Bias and AI
Thinking about the DoD's AI Bias Bounty Exercise
A friend, Michael Dila, brought “CDAO Launches First DOD AI Bias Bounty Focused on Unknown Risks in LLMs” to my attention when he wrote about it on LinkedIn. The press release announces and explains the Department of Defense’s first two “AI Bias Bounty” exercises: crowdsourced efforts to help detect bias in AI systems. The press release reads:
The goal of the first bounty exercise is specifically to identify unknown areas of risk in Large Language Models (LLMs), beginning with open source chatbots, so this work can support the thoughtful mitigation and control of such risks.
After reading the announcement, I posted my initial reaction as a comment to Michael’s post over on LinkedIn. The more I think about it, though, I think I understated the complexity (and importance) of the task.
Deconstructing AI 101
When people write about AI (e.g., Ben Buchanan’s “The AI Triad and What It Means for National Security Strategy”), it is often broken down into three components:
Data;
Compute power; and
The algorithms that create the AI.
As I think through some more recent research and writing, I think we need to add a fourth component: the user’s prompt / query (if it attempts to push the AI’s algorithms past their out-of-the-box defaults).
Deconstructing the DoD’s Effort at Detecting AI Bias
If the exercise is intended to “…to identify unknown areas of risk in Large Language Models (LLMs), beginning with open source chatbots….”, then the exercise needs to encompass bias across at least three of the four pillars described above (I am going to set compute power to the side because I don’t know enough about the nuances of computer hardware).

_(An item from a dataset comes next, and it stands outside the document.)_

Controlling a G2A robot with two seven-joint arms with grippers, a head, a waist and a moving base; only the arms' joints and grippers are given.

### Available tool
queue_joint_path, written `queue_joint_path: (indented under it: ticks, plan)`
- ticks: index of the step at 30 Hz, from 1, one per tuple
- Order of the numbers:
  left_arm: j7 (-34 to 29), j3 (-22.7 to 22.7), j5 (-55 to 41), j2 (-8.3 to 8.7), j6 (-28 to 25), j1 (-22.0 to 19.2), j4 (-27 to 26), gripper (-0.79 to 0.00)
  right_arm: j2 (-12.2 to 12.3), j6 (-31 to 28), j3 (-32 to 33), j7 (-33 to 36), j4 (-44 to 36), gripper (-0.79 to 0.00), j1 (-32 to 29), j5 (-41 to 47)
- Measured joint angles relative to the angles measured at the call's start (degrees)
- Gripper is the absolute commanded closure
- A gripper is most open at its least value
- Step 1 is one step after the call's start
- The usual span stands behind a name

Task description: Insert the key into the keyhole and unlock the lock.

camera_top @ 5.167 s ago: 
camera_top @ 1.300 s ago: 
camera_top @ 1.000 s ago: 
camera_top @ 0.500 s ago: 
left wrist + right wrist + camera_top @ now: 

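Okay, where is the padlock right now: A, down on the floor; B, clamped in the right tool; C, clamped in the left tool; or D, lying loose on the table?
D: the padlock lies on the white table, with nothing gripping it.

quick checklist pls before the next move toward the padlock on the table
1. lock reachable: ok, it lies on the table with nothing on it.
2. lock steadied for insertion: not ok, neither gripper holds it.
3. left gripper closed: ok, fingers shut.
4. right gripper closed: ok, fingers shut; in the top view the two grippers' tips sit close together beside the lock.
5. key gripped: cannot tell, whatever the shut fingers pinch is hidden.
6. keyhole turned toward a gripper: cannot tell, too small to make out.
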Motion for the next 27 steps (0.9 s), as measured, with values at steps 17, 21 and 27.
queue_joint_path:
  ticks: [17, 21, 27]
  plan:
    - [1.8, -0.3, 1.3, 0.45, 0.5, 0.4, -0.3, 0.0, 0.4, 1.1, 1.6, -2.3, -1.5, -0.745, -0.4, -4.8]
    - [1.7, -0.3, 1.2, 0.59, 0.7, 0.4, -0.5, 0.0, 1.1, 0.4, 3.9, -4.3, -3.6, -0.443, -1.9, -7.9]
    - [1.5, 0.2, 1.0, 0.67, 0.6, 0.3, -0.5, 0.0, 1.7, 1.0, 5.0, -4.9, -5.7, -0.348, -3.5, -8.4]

Data. Data—and when I talk about data I mean unstructured text like articles, press releases, speeches, reports, transcripts of testimony or other spoken content, etc.—is always biased, often at several different levels (e.g., the level of the author in terms of their background and their attitude toward the topic that they’re writing about; the biases of their sources; the editorial team’s biases; the organization’s biases). Identifying and describing those biases are critical to analytic work, as is tracking and describing how those biases change over time.
The algorithms. This might be an imprecise division but I am thinking about how AIs algorithms weigh and rank data relative to the user’s queries. That the DoD is starting with LLMs, while understandable given the focus on and hype around them, complicates the task of identifying bias significantly. Why? LLMs tend to mask their source material. The most transparent LLM-based AI, Perplexity.ai, cites the source documents used to generate an answer, but it does not give the user a sense of what other documents were considered (but not used) relative to the their query. Similarly, it does not generate a list of all the sources contained in its LLM. As people, we weigh and rank information dozens to hundreds of times a day, and our weighting likely changes or solidifies based on the most recent information we receive (ref. recency bias). Without transparency into what data is being used and how the data is labelled (and why it is labelled that way) and weighted, we’re looking at a significant number of variables and uncertainties.
User prompts. Two recent pieces have caught my attention: Abel Salinas and Fred Morstatter’s “The Butterfly Effect of Altering Prompts: How Small Changes and Jailbreaks Affect Large Language Model Performance.” Salinas and Morstatter’s wrote:
In this paper, we investigate how simple and commonly-used prompt variations can affect an LLM’s predictions. We demonstrate that even minor prompt variations can change a consider- able proportion of predictions. That said, despite some fraction of labels changing, most perturbations yield similar accuracy.
Some of the perturbations that Salinas and Morstatter considered: starting or ending a prompt with a space, starting a prompt with “Hello” (or “Hello!” or “Howdy!”), ending a prompt with “Thank you.” This is not a matter of bias but their work strikes me as relevant for any organizations turning to AI as a means of facilitating search / research or contributing to production (or training people to optimize their use of AI as a tool at work).

To Find Bias, Limit the Variables
In thinking about the DoD’s AI Bounty Exercises, I feel as though there are too many variables that could skew the results of participants’ work: did the bias start in the data or was it introduced by the algorithm or the user?
To improve the likelihood of success on this very important issue, I think that the first step is / should be finding ways to limit the number of variables at play. Possible strategies include:
Create a set of standardized user prompts. This is trivial. The opportunity for the DoD (and the larger U.S. Government, really) is given some insight into the thinking behind and around the prompt and, when possible, the training material used to teach users how to write prompts.
Build 10-20 test data sets. The data sets should cover a variety of topics and be representative of the types of data DoD uniformed and civilian personnel will use in the course of their work. The Open Source Enterprise has knowledge of source biases in their DNA and companies like Ad Fontes Media are doing critical work in this space.
This not a complete solution, but it would start defining the space in ways that might help identify where bias entered into a generative AI processes and open the door to more and more targeted follow-on research.